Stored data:

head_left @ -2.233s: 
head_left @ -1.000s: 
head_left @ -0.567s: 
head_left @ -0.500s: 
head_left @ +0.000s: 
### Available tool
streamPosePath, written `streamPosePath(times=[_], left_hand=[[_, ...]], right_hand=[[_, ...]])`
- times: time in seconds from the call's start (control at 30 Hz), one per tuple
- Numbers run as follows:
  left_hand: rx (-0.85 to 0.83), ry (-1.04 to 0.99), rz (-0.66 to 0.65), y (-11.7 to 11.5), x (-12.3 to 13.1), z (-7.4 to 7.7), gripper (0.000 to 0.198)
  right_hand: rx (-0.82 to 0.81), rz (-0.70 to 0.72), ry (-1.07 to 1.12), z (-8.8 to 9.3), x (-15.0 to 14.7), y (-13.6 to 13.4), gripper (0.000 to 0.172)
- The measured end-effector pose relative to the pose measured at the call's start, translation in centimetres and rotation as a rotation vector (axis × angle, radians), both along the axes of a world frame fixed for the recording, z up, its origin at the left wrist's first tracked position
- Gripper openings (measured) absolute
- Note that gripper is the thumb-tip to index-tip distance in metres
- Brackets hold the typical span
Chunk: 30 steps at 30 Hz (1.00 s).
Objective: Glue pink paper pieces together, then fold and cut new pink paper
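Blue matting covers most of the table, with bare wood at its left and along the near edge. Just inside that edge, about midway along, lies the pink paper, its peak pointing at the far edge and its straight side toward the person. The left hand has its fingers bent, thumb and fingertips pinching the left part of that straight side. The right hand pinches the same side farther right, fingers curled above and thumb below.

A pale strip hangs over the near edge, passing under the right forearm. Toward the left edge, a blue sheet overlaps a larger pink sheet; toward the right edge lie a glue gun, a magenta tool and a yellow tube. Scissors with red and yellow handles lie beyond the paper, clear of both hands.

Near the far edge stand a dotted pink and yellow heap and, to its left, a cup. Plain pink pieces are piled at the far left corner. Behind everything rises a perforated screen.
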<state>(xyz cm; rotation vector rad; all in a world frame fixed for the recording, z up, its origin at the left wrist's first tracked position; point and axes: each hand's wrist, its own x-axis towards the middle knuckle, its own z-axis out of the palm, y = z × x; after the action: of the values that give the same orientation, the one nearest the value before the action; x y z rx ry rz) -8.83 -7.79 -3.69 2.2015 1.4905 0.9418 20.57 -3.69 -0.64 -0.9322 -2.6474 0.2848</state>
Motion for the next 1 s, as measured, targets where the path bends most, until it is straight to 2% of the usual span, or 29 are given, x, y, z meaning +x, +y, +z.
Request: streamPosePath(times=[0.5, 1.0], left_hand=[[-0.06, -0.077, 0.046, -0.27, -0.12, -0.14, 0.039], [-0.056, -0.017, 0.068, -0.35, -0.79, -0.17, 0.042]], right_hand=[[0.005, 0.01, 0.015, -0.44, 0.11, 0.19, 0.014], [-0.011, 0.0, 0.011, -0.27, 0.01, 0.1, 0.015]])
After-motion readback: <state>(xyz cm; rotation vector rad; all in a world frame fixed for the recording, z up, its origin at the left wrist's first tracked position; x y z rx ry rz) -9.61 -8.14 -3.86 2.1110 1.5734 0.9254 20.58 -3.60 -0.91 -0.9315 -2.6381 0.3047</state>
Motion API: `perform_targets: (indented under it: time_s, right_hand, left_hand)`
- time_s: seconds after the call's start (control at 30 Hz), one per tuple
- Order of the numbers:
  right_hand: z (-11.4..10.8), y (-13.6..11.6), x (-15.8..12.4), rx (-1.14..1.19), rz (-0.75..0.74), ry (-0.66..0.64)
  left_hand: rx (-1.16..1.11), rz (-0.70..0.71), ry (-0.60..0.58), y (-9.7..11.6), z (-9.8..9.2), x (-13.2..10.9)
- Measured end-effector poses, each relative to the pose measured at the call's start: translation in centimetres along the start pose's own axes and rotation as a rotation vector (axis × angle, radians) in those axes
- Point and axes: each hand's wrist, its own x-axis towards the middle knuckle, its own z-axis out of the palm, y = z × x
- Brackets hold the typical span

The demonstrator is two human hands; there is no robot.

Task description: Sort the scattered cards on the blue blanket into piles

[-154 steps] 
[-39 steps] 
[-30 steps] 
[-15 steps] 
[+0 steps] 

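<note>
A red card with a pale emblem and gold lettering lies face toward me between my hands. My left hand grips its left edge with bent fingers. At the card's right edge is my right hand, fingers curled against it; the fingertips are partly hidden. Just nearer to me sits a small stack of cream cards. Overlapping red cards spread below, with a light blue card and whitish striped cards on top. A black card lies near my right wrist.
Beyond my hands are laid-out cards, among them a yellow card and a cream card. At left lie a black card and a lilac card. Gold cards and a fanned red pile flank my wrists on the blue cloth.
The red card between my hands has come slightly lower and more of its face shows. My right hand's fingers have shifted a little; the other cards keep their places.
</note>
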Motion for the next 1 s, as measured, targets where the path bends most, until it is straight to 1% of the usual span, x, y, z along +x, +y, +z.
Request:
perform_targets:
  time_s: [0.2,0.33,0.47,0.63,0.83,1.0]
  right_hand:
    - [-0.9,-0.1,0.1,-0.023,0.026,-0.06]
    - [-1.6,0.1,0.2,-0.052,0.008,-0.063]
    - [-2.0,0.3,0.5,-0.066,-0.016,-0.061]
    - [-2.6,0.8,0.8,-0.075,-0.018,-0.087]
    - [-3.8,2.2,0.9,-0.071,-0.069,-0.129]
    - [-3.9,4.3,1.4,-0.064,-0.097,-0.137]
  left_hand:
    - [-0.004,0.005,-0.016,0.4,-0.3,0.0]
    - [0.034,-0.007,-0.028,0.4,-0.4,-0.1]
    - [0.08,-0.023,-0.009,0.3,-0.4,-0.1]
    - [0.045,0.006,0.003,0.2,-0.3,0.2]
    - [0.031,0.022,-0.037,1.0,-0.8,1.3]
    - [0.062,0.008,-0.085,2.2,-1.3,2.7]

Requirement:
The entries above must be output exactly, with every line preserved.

Your response:
head_left @ -2.233s: 
head_left @ -1.000s: 
head_left @ -0.567s: 
head_left @ -0.500s: 
head_left @ +0.000s: 
### Available tool
streamPosePath, written `streamPosePath(times=[_], left_hand=[[_, ...]], right_hand=[[_, ...]])`
- times: time in seconds from the call's start (control at 30 Hz), one per tuple
- Numbers run as follows:
  left_hand: rx (-0.85 to 0.83), ry (-1.04 to 0.99), rz (-0.66 to 0.65), y (-11.7 to 11.5), x (-12.3 to 13.1), z (-7.4 to 7.7), gripper (0.000 to 0.198)
  right_hand: rx (-0.82 to 0.81), rz (-0.70 to 0.72), ry (-1.07 to 1.12), z (-8.8 to 9.3), x (-15.0 to 14.7), y (-13.6 to 13.4), gripper (0.000 to 0.172)
- The measured end-effector pose relative to the pose measured at the call's start, translation in centimetres and rotation as a rotation vector (axis × angle, radians), both along the axes of a world frame fixed for the recording, z up, its origin at the left wrist's first tracked position
- Gripper openings (measured) absolute
- Note that gripper is the thumb-tip to index-tip distance in metres
- Brackets hold the typical span
Chunk: 30 steps at 30 Hz (1.00 s).
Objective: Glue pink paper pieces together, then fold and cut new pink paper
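Blue matting covers most of the table, with bare wood at its left and along the near edge. Just inside that edge, about midway along, lies the pink paper, its peak pointing at the far edge and its straight side toward the person. The left hand has its fingers bent, thumb and fingertips pinching the left part of that straight side. The right hand pinches the same side farther right, fingers curled above and thumb below.

A pale strip hangs over the near edge, passing under the right forearm. Toward the left edge, a blue sheet overlaps a larger pink sheet; toward the right edge lie a glue gun, a magenta tool and a yellow tube. Scissors with red and yellow handles lie beyond the paper, clear of both hands.

Near the far edge stand a dotted pink and yellow heap and, to its left, a cup. Plain pink pieces are piled at the far left corner. Behind everything rises a perforated screen.
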<state>(xyz cm; rotation vector rad; all in a world frame fixed for the recording, z up, its origin at the left wrist's first tracked position; point and axes: each hand's wrist, its own x-axis towards the middle knuckle, its own z-axis out of the palm, y = z × x; after the action: of the values that give the same orientation, the one nearest the value before the action; x y z rx ry rz) -8.83 -7.79 -3.69 2.2015 1.4905 0.9418 20.57 -3.69 -0.64 -0.9322 -2.6474 0.2848</state>
Motion for the next 1 s, as measured, targets where the path bends most, until it is straight to 2% of the usual span, or 29 are given, x, y, z meaning +x, +y, +z.
Request: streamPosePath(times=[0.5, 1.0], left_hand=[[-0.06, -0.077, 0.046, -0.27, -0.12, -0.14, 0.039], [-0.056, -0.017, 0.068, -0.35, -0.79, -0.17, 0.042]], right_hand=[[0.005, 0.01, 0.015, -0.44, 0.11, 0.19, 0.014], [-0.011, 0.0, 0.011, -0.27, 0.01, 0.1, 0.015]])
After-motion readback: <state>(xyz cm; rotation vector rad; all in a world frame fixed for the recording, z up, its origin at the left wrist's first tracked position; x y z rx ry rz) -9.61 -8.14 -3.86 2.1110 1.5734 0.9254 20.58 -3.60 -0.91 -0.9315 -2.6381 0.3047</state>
Motion API: `perform_targets: (indented under it: time_s, right_hand, left_hand)`
- time_s: seconds after the call's start (control at 30 Hz), one per tuple
- Order of the numbers:
  right_hand: z (-11.4..10.8), y (-13.6..11.6), x (-15.8..12.4), rx (-1.14..1.19), rz (-0.75..0.74), ry (-0.66..0.64)
  left_hand: rx (-1.16..1.11), rz (-0.70..0.71), ry (-0.60..0.58), y (-9.7..11.6), z (-9.8..9.2), x (-13.2..10.9)
- Measured end-effector poses, each relative to the pose measured at the call's start: translation in centimetres along the start pose's own axes and rotation as a rotation vector (axis × angle, radians) in those axes
- Point and axes: each hand's wrist, its own x-axis towards the middle knuckle, its own z-axis out of the palm, y = z × x
- Brackets hold the typical span

The demonstrator is two human hands; there is no robot.

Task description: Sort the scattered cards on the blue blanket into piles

[-154 steps] 
[-39 steps] 
[-30 steps] 
[-15 steps] 
[+0 steps] 

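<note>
A red card with a pale emblem and gold lettering lies face toward me between my hands. My left hand grips its left edge with bent fingers. At the card's right edge is my right hand, fingers curled against it; the fingertips are partly hidden. Just nearer to me sits a small stack of cream cards. Overlapping red cards spread below, with a light blue card and whitish striped cards on top. A black card lies near my right wrist.
Beyond my hands are laid-out cards, among them a yellow card and a cream card. At left lie a black card and a lilac card. Gold cards and a fanned red pile flank my wrists on the blue cloth.
The red card between my hands has come slightly lower and more of its face shows. My right hand's fingers have shifted a little; the other cards keep their places.
</note>
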Motion for the next 1 s, as measured, targets where the path bends most, until it is straight to 1% of the usual span, x, y, z along +x, +y, +z.
Request:
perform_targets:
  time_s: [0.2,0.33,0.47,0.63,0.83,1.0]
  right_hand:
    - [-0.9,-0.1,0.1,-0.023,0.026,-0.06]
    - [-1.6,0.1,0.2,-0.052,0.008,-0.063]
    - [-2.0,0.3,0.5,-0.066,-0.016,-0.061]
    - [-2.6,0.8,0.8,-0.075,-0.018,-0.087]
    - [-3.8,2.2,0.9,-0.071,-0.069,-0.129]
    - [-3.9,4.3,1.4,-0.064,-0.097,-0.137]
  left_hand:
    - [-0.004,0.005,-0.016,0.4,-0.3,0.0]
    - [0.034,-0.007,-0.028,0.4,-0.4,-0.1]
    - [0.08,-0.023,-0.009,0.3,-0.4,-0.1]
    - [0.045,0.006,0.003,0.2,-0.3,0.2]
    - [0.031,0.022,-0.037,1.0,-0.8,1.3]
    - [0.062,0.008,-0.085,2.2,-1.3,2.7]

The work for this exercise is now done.